The authors present a simple method to predict how many farms, particularly DCs or CPs were infected but according to their model not diagnosed. This is done by weighting the probability of exposure time (T) prior to culling for a proactively culled farm with the distribution of time infection-report. In general, such an idea, seems very interesting since it will allow assessment of the adopted proactive culling policy. Nevertheless, it would have been better if the method was explained in more detail. For instance, is the following quantity evaluated:

Pr(0<Exposure Time<Time from Infection to Report) ?

If yes, are these probabilities estimated for every single DC or CP? In the Conclusions section the authors claim that “ ... it is almost certain that only a small proportion of the DCs and CPs culled were infected”. If such a statement is not based on their derived results, then further sufficient justification for it is needed.

References •

• Hastings, W. K. (1970), ”Monte Carlo sampling methods using Markov chains and their applications” Biometrika, 57, 97-109
• Metropolis, N., Rosenbluth, A. W., Rosenbluth, M. N., Teller, A. H. & Teller, E. (1953), ”Equations of state calculations by fast computing machines,” Journal of Chemical Physics, 21, 1087-92
• O’Neill, P. D. and Roberts, G. O. (1999). Bayesian inference for partially observed stochastic epidemics. J. Roy. Statist. Soc. Ser. A, 162:121-129
• Roberts, G. O., Gelman, A., Gilks, W. R. (1997), ”Weak Convergence and Optimal Scaling of Random Walk Metropolis Algorithms,” Annals of Applied Probability, 7, 110-120”

Comments on first revision
“The authors have made some changes to the paper which was originally submitted. They have corrected the typos, expanded some of the model equations and rephrased some sentences in order the text to become more coherent and clearer to the reader. They also explained in more detail in this revised version their method to predict how many farms of unobserved infectious status, particularly DCs or CPs, were infected. Nevertheless it is still not very transparent how the assortative parameter ρ is related between-species and between-farm mixing. It might be helpful to see how Equation 1.2 changes when the parameter ρ is inserted and this could possibly explain intuitively its usage.

Regarding the sensitivity analysis presented in the last section. By adopting a Bayesian inference and using data augmentation techniques such as those cited in the paper, the problem of not observing the infection times can be overcome. Moreover, inference whether CPs or DCs were infectious before culling can also be drawn using similar methodology. Nevertheless, this is not an easy task due to the high dimension of the data and requires indeed non−standard MCMC methods and techniques.

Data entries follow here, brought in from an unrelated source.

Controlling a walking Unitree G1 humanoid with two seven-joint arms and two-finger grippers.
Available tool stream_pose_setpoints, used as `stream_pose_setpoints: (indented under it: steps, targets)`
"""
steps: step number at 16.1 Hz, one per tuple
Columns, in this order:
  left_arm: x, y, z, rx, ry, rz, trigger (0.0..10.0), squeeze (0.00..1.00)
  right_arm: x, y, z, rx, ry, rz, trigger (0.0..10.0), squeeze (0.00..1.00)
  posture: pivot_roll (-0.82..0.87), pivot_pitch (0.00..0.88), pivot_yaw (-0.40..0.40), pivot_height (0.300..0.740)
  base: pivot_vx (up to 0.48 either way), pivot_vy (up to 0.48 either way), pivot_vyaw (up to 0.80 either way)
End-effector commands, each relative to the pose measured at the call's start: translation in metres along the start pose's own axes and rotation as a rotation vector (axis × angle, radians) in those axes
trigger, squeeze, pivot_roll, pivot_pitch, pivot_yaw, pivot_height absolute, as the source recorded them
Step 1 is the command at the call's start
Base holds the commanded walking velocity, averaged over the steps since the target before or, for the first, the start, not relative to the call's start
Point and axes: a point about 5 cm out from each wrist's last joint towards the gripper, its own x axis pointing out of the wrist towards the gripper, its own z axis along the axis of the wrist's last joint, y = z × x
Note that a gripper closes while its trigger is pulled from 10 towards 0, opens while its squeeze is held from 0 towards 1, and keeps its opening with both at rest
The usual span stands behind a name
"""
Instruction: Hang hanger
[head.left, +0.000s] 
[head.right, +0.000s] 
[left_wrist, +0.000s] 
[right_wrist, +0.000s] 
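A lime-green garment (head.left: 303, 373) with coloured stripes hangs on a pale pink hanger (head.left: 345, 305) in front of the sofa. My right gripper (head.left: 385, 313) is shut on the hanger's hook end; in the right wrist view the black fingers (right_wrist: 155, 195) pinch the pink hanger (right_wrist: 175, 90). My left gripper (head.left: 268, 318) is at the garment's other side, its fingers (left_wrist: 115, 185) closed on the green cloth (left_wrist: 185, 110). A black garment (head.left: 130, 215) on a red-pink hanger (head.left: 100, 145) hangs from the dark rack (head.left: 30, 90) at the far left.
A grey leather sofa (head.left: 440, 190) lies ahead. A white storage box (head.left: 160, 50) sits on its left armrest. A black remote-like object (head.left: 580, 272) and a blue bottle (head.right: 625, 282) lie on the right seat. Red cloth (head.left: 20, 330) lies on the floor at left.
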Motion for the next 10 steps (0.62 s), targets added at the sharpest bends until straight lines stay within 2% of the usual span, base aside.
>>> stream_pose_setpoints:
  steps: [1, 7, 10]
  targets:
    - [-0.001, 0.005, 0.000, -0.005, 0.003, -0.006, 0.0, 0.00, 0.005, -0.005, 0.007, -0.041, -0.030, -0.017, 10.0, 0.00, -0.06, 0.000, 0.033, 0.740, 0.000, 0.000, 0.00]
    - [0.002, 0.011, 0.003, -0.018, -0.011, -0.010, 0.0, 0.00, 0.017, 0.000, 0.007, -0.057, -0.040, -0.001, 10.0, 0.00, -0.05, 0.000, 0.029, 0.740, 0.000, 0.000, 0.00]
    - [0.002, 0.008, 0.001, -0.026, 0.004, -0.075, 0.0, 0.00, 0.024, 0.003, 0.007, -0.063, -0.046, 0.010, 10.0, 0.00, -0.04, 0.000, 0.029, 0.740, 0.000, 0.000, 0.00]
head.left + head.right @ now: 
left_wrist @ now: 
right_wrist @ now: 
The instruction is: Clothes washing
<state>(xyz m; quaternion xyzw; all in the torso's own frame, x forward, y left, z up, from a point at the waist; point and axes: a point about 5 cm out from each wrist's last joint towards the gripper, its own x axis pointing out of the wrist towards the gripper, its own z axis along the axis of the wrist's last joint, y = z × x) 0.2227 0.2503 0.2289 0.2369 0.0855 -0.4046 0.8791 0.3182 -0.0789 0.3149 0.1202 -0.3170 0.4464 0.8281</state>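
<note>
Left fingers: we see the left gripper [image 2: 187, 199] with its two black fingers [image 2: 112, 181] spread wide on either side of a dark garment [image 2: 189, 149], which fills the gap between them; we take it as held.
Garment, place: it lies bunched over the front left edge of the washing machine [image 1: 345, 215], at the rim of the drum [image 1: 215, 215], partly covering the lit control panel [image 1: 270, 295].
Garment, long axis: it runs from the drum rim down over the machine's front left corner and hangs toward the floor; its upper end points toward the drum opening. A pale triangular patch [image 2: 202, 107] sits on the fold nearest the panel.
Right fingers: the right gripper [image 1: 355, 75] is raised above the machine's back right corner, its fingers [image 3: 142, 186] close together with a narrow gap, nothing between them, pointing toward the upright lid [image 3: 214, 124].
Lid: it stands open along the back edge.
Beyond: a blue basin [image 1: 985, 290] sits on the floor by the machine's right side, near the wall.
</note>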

Nevertheless, randomising the infectious times (by adding some random Gaussian noise) shouldn’t massively affect the point estimates of the model parameters, such as relative infectivity and susceptibility.

What it might affect, is the uncertainty about these estimates. Therefore, apart from showing point estimates which are obtained from the different simulations, it might be worth showing (approximate) credible intervals as well.”

N.B. These are the general comments made by the reviewer when reviewing this paper in light of which the manuscript was revised before publication. Specific points addressed during revision of the paper are not shown.